I've also replaced all "Implementation of" strings with "Implements", as it is used in d7.

Maybe caused by the roles change, I still got a test-case fail. Anyway, I decided to commit it right now, so we can move on. Let's handle the rest in follow-up issues. Thanks for the great work!

threewestwinds’s picture

Awesome. Testing out the CVS version right now.

I don't see an option to open issues against a 7.x version yet - is there a setting you have to toggle somewhere on d.o for that?

nitrospectide’s picture

I was researching access solutions today, and this module seemed to be *the* one, but the apparent lack of a D7 version in the works seriously concerned me - that and the "Maintenance fixes only" on the status. Someone on IRC then pointed me to this thread. Was a checkbox missed somewhere that makes the D7 dev version not show on the project page?

Scott J’s picture

Struth mate! Are you joking? It's been "in the works" since #8 posted by atchijov on June 3, 2010 at 6:11am.

Here, it was only committed yesterday:
http://ftp.drupal.org/files/projects/content_access-7.x-1.x-dev.tar.gz

nitrospectide’s picture

Scott J: I saw that as soon as I was linked to this thread. My point was that there is no evidence of it on the actual project page - down where recommended/development releases show up. That, combined with no mentions in the description made it look like this module had stalled out.

AdrianC-1’s picture

Title: Port to Drupal 7 » Content Access - Port to Drupal 7

Agreed - let's get it on the project page, if the dev version's mature.

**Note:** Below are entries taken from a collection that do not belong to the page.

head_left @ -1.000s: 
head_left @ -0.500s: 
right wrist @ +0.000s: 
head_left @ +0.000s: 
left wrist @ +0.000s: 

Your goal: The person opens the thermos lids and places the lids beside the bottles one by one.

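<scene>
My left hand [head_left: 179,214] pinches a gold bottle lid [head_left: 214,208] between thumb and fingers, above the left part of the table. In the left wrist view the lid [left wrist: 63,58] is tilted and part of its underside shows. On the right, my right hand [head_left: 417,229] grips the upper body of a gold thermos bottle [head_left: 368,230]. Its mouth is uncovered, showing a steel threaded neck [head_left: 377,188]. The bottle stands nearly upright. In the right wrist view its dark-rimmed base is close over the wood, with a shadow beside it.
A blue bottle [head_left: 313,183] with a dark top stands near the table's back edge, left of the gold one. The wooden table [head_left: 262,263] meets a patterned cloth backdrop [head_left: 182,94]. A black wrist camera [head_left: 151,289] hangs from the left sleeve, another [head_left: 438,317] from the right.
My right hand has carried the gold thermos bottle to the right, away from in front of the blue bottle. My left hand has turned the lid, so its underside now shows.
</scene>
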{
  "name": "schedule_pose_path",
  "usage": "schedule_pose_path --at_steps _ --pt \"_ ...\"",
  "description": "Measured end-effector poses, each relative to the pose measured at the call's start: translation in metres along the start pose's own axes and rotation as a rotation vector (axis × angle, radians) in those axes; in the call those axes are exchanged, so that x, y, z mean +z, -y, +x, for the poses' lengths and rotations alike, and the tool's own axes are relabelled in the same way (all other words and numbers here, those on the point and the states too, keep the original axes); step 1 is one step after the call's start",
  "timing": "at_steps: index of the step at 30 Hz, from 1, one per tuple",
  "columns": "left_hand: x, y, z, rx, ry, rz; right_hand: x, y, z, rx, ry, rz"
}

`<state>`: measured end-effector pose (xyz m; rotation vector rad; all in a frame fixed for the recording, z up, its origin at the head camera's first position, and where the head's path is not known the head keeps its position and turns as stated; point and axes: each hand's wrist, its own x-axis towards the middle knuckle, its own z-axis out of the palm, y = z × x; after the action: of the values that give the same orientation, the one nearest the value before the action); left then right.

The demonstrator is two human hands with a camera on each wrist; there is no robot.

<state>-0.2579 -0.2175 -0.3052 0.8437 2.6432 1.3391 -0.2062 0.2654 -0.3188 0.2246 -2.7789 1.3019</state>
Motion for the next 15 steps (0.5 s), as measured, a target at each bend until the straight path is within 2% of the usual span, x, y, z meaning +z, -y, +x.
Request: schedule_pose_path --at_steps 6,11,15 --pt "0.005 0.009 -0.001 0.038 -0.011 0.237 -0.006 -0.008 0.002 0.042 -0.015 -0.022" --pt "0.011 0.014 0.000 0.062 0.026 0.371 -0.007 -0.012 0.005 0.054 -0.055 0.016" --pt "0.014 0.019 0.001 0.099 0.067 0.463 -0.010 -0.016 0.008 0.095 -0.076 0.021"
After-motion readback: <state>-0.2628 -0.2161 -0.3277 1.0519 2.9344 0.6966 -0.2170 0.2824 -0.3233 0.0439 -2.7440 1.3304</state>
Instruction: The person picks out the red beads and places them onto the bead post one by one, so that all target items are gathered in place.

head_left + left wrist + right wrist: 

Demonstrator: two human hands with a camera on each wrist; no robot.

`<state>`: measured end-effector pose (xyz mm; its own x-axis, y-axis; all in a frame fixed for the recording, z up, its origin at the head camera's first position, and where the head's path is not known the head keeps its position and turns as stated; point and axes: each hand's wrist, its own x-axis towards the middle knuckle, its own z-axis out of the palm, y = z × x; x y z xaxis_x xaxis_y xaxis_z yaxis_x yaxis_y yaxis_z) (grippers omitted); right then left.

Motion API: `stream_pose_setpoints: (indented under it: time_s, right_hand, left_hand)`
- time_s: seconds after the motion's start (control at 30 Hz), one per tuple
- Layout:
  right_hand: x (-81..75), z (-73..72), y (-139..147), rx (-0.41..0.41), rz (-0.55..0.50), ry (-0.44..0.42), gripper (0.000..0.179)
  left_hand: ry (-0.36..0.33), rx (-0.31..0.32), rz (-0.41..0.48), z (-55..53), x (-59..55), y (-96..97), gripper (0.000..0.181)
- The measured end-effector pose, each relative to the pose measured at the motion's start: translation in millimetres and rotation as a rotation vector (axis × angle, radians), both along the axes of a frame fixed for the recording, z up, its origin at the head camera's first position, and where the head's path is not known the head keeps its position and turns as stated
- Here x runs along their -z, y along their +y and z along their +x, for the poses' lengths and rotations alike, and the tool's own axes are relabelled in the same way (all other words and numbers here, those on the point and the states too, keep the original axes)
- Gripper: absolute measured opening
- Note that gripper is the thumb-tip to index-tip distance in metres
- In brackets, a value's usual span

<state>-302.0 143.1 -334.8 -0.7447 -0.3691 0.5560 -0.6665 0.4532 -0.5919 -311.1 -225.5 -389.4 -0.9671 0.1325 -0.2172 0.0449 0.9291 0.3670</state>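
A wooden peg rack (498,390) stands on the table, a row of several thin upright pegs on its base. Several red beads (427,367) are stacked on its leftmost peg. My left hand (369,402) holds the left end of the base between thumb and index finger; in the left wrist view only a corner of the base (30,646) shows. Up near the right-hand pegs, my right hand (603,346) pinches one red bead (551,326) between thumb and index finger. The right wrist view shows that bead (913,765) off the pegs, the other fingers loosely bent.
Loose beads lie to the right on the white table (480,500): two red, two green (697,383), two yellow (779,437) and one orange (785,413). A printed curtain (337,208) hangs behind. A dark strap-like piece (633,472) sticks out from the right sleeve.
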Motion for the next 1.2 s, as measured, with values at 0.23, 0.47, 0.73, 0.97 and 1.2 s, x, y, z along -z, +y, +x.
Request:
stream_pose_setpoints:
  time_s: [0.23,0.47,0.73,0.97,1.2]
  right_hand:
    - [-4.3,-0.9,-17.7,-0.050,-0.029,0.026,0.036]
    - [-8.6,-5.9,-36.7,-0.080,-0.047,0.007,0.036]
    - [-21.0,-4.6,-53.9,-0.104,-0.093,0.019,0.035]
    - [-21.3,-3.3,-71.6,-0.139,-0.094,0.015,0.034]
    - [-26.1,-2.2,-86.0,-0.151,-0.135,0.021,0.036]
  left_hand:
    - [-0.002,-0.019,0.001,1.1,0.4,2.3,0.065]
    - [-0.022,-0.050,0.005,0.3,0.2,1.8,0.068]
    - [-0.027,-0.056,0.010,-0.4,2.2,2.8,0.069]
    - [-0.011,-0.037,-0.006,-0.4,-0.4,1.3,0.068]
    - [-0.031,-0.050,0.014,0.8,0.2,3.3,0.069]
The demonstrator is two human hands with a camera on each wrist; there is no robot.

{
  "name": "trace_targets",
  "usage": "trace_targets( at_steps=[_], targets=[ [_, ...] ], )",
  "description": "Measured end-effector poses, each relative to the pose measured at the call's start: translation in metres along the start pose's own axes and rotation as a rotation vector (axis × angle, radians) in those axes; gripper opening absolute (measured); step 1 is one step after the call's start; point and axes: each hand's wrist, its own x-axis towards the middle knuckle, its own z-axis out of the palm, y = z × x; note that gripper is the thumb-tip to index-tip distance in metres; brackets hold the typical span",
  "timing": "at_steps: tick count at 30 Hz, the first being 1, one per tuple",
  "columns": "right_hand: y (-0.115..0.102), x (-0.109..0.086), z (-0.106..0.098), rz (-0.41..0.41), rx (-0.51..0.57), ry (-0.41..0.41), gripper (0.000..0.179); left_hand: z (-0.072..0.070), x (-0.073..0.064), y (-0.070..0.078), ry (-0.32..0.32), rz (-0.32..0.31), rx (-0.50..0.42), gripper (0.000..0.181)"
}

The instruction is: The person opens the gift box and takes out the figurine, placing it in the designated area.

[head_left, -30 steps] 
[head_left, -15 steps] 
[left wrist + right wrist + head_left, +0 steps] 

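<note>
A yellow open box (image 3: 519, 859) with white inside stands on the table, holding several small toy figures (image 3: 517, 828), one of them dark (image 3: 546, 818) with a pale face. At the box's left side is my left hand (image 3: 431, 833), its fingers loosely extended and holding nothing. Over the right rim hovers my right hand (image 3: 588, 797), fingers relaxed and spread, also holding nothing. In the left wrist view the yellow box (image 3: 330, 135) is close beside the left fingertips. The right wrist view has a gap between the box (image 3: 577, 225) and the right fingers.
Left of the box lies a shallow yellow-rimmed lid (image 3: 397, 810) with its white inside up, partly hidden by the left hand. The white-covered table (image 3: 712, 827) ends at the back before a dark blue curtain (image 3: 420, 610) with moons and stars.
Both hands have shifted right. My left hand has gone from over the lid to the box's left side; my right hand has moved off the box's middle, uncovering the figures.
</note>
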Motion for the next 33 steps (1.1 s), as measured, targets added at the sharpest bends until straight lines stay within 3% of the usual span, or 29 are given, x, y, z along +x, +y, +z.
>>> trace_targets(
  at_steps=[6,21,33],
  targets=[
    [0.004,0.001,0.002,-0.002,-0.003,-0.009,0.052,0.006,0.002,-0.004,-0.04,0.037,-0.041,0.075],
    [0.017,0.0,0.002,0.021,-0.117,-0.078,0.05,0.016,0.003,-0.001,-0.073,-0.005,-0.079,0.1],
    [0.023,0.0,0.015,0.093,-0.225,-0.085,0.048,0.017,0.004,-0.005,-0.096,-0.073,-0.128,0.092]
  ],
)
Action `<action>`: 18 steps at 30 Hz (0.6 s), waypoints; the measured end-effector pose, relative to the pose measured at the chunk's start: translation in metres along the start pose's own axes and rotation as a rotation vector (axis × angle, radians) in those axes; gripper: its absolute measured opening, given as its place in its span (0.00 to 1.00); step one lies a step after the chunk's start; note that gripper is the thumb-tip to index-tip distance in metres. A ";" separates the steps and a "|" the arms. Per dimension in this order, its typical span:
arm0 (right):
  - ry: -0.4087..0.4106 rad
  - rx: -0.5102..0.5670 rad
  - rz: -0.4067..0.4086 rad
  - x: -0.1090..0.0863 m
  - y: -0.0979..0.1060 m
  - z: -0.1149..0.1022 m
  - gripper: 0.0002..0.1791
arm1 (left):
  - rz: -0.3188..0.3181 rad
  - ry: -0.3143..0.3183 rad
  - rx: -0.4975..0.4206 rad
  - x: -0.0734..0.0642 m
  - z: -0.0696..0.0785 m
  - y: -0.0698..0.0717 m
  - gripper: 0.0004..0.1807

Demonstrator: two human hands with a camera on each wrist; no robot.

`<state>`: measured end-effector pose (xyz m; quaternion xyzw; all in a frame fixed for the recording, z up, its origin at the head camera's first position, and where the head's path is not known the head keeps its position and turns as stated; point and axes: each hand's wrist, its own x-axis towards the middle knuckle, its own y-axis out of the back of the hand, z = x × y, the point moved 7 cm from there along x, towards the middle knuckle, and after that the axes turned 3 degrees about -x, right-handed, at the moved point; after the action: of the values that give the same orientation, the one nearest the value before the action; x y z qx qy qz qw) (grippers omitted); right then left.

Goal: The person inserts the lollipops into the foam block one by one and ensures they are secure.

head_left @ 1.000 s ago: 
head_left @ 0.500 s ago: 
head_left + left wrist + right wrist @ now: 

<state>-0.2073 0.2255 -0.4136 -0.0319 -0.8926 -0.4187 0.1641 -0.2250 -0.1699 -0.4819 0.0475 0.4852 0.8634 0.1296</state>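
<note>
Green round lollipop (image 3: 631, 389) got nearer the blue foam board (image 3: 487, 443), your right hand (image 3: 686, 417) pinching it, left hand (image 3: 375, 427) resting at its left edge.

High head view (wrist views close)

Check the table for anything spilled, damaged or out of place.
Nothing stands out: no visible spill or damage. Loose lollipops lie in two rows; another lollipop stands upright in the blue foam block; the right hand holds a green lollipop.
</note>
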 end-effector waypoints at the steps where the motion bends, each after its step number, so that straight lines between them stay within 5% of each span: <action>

(Renamed for thread tracking)

good_man’s picture

@fago, the end thing in test, is because in D7 test it's default to give a user an auth. role + the new passed role when created, so the new passed role as param will go first in array, and then goes the auth. role, so when using end() you'll get the auth. role not the new one, anyhow it's hack y way, that's why I've commented it instead of removing, we should find better way to do so.

fago’s picture

hm, in my tests end gave me the right role, but anyway I agree that we should find a more reliable way instead.

The dev-snapshot appears on the project page now.

good_man’s picture

Status: Fixed » Closed (fixed)

ok will close this issue now and open #1058526: Rules 2.x integration, don't reopen this issue if you find a bug instead create a new issue.